▸ EXERCISE DESCRIPTION: When you reach the line containing "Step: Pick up", include it and stop; until then, return each line of the material exactly, starting with the first.

━━━ PROVIDED DATA

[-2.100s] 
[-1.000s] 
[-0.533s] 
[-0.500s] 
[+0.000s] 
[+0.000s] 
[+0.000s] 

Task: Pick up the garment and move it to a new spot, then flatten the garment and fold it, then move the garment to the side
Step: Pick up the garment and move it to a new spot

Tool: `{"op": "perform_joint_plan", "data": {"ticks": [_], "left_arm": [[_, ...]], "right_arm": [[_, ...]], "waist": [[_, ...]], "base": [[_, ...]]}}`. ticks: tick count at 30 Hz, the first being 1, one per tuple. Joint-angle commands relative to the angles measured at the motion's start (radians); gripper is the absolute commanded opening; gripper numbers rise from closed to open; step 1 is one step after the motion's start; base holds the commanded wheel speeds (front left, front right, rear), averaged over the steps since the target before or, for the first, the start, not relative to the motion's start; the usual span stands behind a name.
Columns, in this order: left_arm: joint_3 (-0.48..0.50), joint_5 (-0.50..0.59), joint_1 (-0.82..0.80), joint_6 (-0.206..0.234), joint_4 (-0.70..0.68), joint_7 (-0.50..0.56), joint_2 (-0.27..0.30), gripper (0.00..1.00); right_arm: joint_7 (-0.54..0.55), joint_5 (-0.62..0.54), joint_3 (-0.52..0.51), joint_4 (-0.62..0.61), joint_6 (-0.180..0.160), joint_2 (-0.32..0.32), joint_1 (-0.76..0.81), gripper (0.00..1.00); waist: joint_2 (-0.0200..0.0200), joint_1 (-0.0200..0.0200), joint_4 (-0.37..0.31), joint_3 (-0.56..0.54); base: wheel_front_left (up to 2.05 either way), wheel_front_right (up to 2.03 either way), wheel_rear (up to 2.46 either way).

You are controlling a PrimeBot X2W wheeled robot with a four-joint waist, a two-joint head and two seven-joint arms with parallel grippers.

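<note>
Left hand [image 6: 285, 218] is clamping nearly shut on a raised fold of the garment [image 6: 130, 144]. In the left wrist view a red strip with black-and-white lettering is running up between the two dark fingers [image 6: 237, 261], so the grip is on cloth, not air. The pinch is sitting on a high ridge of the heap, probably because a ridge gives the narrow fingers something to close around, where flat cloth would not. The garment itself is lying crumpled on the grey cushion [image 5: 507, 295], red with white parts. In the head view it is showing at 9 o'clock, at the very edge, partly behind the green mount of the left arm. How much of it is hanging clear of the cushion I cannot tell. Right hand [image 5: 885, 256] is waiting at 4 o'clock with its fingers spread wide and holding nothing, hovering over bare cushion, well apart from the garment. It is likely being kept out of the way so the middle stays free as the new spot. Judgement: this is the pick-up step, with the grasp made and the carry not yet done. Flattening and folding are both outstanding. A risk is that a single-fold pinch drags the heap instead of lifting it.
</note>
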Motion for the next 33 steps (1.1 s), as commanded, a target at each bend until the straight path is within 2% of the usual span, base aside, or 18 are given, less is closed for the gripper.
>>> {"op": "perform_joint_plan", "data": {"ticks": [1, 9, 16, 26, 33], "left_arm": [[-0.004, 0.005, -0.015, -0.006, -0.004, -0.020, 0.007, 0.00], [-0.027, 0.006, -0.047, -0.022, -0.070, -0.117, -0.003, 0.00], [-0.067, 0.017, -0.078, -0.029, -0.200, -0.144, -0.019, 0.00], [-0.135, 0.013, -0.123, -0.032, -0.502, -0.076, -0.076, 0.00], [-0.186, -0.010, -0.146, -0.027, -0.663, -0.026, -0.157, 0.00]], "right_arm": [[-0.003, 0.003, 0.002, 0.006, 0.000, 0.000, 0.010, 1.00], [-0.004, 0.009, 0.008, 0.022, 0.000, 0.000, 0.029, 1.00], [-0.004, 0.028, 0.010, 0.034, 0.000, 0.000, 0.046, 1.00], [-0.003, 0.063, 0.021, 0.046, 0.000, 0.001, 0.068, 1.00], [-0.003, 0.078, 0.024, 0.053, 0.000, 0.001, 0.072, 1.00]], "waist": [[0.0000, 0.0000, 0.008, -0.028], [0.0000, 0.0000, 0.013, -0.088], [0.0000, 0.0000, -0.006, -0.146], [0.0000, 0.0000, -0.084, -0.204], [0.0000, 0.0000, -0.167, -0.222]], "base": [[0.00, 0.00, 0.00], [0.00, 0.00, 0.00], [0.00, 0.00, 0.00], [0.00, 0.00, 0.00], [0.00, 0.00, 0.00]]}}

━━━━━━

▸ YOUR RESPONSE:
[-2.100s] 
[-1.000s] 
[-0.533s] 
[-0.500s] 
[+0.000s] 
[+0.000s] 
[+0.000s] 

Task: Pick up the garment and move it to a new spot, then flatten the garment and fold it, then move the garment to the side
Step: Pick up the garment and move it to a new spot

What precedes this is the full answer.